- [Task statement] Filter the entries down to the lines holding "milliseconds", then copy those lines.

Records drawn from a dataset:
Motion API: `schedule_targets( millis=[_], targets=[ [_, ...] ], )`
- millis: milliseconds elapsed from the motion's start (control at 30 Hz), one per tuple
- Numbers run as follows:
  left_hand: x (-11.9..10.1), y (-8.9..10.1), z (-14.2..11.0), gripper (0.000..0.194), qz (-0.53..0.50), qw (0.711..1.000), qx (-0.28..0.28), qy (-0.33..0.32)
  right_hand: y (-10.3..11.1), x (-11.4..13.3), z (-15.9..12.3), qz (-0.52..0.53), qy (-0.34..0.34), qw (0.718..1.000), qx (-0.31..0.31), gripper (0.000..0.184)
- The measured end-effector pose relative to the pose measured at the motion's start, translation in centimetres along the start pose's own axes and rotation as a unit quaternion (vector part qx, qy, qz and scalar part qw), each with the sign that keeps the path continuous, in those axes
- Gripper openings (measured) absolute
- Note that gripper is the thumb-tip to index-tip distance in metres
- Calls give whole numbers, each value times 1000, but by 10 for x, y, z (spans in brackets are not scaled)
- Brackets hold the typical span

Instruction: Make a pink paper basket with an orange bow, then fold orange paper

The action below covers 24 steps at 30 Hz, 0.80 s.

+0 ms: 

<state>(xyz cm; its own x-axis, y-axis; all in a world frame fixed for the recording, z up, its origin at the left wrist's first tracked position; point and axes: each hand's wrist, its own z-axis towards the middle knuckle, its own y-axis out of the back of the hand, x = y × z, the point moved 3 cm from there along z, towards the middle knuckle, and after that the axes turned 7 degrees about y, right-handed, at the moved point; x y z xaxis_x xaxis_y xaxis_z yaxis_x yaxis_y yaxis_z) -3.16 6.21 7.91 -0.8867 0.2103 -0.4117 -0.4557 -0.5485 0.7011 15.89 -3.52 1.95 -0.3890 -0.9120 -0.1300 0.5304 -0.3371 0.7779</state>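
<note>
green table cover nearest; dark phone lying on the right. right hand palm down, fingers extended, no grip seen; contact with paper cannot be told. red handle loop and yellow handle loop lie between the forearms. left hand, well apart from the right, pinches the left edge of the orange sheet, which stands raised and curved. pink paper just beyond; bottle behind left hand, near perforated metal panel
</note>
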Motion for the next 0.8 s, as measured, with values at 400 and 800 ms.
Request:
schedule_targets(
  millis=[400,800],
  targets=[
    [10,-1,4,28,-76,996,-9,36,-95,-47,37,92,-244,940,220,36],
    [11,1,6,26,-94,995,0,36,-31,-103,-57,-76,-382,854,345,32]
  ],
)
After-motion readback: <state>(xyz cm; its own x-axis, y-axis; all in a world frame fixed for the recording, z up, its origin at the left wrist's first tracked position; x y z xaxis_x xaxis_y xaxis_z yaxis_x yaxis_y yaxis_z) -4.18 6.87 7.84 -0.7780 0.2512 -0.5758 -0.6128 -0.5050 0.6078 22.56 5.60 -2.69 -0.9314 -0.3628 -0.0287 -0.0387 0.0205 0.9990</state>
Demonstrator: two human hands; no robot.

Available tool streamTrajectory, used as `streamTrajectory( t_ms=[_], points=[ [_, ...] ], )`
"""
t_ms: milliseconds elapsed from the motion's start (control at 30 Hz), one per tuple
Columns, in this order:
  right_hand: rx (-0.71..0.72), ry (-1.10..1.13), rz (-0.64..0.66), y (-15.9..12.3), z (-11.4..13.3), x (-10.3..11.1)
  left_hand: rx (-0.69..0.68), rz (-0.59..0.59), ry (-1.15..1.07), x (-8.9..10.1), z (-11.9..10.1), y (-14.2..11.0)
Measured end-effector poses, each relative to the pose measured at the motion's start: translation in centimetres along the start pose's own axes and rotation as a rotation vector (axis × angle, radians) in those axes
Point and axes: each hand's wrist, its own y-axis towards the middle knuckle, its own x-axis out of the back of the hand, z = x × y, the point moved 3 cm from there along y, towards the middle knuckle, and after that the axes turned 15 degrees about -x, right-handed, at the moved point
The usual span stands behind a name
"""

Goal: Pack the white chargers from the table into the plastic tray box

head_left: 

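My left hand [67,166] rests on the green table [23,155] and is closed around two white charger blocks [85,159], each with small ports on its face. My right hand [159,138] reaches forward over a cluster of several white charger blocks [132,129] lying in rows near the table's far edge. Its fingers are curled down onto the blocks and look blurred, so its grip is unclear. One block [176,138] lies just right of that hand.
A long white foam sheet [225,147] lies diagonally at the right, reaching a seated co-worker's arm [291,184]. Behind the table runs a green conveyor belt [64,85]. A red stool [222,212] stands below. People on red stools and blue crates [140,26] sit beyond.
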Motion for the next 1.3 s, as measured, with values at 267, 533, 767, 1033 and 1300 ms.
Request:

- [Answer to this exercise]
- millis: milliseconds elapsed from the motion's start (control at 30 Hz), one per tuple
t_ms: milliseconds elapsed from the motion's start (control at 30 Hz), one per tuple

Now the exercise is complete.